Si cada vez que intentas tocarte los pies sientes que tus piernas son de madera, no estás solo. A muchos nos pasa que la parte trasera de los muslos está tan rígida que cualquier inclinación hacia adelante se convierte en un momento incómodo. La buena noticia es que con constancia y una rutina sencilla, esa sensación puede cambiar bastante.
Pasamos horas sentados frente a una pantalla, en el coche o en el sofá. Esa posición acortada durante tanto tiempo termina acostumbrando a los isquiotibiales a estar contraídos. Cuando de repente les pedimos que se estiren, se resisten. No es falta de flexibilidad innata, es simplemente que el cuerpo se adapta a lo que más hace. La clave está en recordarle con frecuencia que también puede abrirse hacia adelante sin protestar tanto.
Empieza siempre con el cuerpo un poco caliente, aunque sea después de una caminata corta de cinco minutos. Nada de estirar en frío desde el sofá. 1. Estiramiento sentado en el suelo con piernas extendidas: Siéntate con la espalda recta y las piernas juntas hacia adelante. Inclínate despacio desde las caderas, no desde la cintura, y lleva las manos hacia los pies o hasta donde llegues sin forzar. Mantén la posición entre 30 y 45 segundos. Repite tres veces. 2. Estiramiento de pie con una pierna apoyada: Pon el talón sobre una silla o escalón a la altura de la cadera. Mantén la rodilla ligeramente flexionada y lleva el pecho hacia la pierna elevada. Aguanta 30 segundos por lado. 3. Postura del perro boca abajo: Desde cuatro apoyos, eleva las caderas formando una V invertida. Alterna el movimiento de los talones, empujando uno hacia el suelo mientras doblas la rodilla contraria. Haz esto durante un minuto. 4. Estiramiento supino con toalla: Tumbado boca arriba, pasa una toalla por la planta del pie y estira la pierna hacia el techo.
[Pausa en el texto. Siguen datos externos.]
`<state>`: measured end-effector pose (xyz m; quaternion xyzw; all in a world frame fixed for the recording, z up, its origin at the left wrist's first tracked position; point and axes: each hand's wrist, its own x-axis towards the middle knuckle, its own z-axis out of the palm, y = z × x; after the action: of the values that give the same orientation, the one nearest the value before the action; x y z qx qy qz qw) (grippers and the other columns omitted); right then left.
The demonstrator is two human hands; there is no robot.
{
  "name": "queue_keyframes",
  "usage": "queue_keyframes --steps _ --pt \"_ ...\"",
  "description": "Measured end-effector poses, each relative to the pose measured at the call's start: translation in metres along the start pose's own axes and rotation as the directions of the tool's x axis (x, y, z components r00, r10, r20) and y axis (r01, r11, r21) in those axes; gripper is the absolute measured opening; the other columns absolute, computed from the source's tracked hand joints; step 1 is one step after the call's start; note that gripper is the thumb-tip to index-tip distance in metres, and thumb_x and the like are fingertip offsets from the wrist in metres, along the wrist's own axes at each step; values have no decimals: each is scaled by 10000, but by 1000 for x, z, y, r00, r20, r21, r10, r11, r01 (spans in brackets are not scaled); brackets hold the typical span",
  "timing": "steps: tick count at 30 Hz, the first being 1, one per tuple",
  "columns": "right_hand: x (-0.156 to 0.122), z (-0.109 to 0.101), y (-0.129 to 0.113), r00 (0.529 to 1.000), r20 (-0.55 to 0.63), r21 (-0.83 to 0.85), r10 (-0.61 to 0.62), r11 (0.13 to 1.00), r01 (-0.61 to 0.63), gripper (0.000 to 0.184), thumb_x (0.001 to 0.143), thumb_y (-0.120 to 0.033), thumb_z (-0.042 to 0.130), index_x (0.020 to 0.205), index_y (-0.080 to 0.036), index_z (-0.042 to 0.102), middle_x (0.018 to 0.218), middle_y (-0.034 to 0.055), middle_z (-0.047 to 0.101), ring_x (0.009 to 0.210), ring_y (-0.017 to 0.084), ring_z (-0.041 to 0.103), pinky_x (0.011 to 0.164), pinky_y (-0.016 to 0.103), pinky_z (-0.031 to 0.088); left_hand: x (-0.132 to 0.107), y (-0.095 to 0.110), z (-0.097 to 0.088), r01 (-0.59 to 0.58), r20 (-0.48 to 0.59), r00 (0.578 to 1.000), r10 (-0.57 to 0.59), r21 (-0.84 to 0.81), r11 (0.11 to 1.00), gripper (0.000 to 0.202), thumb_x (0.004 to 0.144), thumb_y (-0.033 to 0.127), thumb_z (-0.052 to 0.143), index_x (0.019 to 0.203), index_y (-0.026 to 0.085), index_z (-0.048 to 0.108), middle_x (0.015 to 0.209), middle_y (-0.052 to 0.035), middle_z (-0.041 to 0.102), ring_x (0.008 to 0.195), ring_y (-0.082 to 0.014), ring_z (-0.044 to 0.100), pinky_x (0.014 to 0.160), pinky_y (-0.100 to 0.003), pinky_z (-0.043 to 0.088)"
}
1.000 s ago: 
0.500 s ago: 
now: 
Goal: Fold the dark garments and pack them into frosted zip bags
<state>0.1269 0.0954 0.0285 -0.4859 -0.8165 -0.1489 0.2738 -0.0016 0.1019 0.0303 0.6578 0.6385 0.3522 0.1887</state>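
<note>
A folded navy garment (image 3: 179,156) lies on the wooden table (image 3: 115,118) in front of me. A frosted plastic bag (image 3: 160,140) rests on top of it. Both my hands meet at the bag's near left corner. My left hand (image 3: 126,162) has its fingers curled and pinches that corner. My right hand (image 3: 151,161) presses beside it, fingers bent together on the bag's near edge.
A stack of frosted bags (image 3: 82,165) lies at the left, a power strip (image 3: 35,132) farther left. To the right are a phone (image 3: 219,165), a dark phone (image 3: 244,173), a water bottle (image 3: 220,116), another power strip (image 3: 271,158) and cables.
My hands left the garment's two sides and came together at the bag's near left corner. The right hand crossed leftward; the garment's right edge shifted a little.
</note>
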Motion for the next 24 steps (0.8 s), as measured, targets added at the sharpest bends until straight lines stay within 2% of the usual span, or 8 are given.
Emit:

Sin doblar la rodilla ni levantar la cadera del suelo. Mantén 40 segundos por pierna. Haz esta secuencia al menos cuatro días a la semana y los cambios empezarán a notarse en dos o tres semanas.
Los estiramientos funcionan mejor cuando no son la única estrategia. Intenta levantarte cada hora si trabajas sentado, aunque solo sea para dar diez pasos. Al ducharte, inclínate lentamente a recoger el jabón sin doblar tanto las rodillas, eso ya es un mini estiramiento funcional. También ayuda mucho incorporar el yoga o el pilates una o dos veces por semana, porque estas disciplinas trabajan la cadena posterior del cuerpo de manera muy completa. Y no subestimes el sueño: los tejidos se recuperan y se mantienen más elásticos cuando descansas bien.